The Observability Pillars​

A comprehensive observability strategy is built on four pillars, all of which can be implemented via plugins:

  • Traces: Follow a request's entire journey through a distributed system.
  • Metrics: Collect quantitative data (e.g., latency, error rates, token counts).
  • Logs: Record detailed, structured information about specific events.
  • Events: Represent the discrete state changes and actions within the agent.

The ADK Plugin System​

Plugins are modular, reusable classes that intercept and observe the events flowing through an agent's execution without modifying the agent's core logic. They provide a clean separation of concerns, allowing you to add logging, metrics, and other observability features without cluttering your agent's business logic.
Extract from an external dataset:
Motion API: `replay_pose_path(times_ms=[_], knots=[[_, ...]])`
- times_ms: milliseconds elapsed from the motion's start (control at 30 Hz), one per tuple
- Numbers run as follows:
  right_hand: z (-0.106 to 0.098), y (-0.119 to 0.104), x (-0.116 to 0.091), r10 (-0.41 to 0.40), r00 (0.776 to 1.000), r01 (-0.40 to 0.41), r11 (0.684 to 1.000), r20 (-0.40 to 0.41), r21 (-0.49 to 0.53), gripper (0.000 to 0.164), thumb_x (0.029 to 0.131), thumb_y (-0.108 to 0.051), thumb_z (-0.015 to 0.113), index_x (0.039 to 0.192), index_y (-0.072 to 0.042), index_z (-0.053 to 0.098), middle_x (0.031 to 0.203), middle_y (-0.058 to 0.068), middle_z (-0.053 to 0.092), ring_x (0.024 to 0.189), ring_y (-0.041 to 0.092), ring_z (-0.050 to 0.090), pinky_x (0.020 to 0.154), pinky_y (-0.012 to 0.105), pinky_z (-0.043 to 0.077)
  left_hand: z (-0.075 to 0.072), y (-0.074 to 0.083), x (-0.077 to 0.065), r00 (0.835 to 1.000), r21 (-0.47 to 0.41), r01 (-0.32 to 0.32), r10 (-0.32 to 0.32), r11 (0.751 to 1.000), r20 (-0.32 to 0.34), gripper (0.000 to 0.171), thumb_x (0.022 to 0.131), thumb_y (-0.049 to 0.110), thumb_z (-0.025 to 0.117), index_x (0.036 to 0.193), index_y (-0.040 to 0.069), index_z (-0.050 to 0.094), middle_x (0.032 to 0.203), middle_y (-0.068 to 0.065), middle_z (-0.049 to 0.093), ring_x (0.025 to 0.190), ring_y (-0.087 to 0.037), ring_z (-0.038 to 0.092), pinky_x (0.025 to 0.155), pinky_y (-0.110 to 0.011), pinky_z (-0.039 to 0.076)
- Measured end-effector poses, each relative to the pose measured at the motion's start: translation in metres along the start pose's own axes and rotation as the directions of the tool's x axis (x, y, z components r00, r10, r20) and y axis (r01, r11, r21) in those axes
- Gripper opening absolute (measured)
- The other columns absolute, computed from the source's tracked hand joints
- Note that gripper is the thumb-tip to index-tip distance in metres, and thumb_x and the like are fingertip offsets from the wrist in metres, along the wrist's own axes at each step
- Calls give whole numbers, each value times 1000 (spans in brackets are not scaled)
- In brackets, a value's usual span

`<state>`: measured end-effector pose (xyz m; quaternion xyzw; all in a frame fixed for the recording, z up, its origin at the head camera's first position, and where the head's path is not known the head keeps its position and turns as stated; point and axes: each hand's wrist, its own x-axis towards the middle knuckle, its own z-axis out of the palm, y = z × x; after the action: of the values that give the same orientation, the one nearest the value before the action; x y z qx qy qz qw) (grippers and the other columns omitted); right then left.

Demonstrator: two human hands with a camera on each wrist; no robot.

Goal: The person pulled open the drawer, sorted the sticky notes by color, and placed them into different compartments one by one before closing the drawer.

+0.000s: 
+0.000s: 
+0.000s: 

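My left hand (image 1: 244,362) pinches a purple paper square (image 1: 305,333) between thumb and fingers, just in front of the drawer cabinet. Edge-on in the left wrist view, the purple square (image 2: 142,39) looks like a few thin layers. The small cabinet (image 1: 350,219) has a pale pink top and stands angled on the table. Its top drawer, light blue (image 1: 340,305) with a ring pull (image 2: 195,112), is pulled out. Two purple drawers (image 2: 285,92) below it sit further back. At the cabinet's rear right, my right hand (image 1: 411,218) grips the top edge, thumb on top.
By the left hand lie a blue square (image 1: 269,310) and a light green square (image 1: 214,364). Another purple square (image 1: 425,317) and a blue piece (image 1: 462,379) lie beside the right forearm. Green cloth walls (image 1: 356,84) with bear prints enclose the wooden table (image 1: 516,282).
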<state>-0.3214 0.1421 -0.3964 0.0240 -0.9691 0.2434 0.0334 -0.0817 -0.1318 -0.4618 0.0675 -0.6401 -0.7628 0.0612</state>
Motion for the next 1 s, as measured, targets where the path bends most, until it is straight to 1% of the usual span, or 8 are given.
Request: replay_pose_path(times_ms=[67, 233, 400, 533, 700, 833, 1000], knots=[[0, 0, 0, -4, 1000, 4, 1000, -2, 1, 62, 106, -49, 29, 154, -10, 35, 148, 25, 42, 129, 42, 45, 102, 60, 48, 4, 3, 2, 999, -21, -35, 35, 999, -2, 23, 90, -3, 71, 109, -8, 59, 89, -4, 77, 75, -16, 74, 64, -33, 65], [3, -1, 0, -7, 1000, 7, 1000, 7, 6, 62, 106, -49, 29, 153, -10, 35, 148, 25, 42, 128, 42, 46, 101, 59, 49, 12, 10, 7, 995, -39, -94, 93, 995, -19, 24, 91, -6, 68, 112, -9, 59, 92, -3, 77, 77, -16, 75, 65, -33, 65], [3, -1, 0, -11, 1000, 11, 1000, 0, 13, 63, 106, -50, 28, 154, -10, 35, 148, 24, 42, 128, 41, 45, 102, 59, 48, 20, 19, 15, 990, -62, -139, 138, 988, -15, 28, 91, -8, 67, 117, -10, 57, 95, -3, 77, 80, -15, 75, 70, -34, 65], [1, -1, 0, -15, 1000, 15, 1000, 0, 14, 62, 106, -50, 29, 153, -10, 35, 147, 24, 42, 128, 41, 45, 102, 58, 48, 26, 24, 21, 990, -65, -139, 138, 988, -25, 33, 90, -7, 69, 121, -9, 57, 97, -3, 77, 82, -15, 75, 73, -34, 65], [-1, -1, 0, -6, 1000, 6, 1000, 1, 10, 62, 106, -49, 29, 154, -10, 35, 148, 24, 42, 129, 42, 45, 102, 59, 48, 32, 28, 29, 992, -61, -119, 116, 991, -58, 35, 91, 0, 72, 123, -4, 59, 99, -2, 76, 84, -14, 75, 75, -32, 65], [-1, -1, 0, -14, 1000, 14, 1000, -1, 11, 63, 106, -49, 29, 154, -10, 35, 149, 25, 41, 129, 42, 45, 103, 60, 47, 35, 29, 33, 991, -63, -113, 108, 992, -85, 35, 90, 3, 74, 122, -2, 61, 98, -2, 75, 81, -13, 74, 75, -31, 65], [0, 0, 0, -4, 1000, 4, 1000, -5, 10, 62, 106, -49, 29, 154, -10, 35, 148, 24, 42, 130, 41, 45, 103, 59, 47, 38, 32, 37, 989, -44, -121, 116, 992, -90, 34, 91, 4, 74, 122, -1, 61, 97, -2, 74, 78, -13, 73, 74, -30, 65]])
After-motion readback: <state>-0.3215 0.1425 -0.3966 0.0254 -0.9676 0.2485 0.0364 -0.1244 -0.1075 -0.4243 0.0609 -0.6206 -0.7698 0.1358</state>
Plugin System Architecture:

+--------------+      +-----------------+      +----------------+
| User Request |----->| ADK Runner |----->| Agent Core |
| | | (with plugins) | | (Business Logic) |
+--------------+ +-------+---------+ +-------+--------+
| |
v v
+-----------------+ +----------------+
| Plugin System | | Model & Tools |
| - MetricsPlugin | +----------------+
| - AlertingPlugin|
| - ProfilingPlugin|
+-------+---------+
|
v
+-----------------+
| Event Processing|
| (Intercepted) |
+-----------------+

How Plugins Work​

  1. You create a class that inherits from google.adk.plugins.BasePlugin.
  2. You implement the async def on_event_callback(self, *, event: Event, **kwargs) method.
  3. This method is automatically called by the runner for every event that occurs during the agent's execution.
  4. Inside this method, you can inspect the event and perform actions like logging to a file, incrementing a metric counter, or sending an alert.
  5. You register your plugin when you instantiate the Runner: Runner(plugins=[MyMetricsPlugin()]).
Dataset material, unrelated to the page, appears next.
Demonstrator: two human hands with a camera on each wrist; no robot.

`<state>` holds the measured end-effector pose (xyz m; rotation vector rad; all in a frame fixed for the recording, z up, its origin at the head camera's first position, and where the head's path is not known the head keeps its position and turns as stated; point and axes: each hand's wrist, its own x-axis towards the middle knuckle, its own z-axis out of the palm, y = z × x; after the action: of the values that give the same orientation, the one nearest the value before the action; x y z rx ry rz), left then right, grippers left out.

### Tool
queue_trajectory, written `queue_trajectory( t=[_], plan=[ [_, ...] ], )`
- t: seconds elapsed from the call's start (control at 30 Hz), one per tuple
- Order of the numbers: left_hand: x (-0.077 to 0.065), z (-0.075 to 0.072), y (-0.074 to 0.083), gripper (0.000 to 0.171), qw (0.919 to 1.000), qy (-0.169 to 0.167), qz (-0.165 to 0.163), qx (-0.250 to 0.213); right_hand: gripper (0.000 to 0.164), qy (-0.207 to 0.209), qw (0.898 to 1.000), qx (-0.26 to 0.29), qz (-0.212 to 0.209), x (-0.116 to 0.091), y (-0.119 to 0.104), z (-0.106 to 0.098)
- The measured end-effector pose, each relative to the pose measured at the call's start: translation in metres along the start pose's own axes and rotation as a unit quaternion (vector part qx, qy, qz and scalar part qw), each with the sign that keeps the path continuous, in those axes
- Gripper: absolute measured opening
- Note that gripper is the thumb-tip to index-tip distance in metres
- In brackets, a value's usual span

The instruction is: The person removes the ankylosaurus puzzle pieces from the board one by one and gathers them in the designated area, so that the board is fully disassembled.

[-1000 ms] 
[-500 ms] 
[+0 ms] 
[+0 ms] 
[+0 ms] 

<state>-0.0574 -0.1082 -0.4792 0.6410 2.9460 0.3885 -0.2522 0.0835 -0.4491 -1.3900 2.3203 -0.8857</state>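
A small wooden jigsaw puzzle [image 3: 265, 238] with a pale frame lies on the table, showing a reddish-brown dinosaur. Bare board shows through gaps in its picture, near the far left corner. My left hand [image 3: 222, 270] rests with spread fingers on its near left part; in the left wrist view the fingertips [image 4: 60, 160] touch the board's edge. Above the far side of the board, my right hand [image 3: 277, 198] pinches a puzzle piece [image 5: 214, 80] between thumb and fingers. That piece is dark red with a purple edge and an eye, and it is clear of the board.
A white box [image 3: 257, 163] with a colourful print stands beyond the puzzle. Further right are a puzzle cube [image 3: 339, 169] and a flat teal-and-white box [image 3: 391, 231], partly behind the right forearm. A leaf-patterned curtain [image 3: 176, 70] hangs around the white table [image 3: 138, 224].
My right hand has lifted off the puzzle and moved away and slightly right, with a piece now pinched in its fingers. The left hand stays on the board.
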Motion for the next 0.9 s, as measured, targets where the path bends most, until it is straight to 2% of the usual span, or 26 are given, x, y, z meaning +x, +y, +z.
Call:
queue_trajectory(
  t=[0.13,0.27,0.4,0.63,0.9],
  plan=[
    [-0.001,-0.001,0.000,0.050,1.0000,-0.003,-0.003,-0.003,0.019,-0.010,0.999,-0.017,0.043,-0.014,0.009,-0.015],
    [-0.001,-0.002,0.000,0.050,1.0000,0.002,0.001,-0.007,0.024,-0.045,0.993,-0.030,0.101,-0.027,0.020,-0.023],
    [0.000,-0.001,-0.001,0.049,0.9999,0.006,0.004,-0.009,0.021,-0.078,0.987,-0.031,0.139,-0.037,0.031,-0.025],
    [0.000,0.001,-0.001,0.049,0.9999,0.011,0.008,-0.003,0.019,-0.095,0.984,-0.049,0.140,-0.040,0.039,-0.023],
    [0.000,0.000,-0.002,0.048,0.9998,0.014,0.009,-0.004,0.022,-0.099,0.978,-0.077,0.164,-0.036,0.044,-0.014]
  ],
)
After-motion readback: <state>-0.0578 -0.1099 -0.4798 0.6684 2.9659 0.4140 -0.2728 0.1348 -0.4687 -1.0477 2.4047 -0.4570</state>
This event-driven, plugin-based architecture is the foundation for building sophisticated, enterprise-grade monitoring for your agents.

Key Takeaways​

  • The ADK Plugin System provides a modular way to add observability features like logging, metrics, and tracing without modifying the agent's core logic.
  • Plugins are classes that inherit from BasePlugin and implement the on_event_callback method to intercept and process all events during an agent's execution.
  • This event-driven architecture allows for a clean separation of concerns between the agent's business logic and its monitoring infrastructure.
  • You register plugins by passing them to the Runner's constructor: Runner(plugins=[...]).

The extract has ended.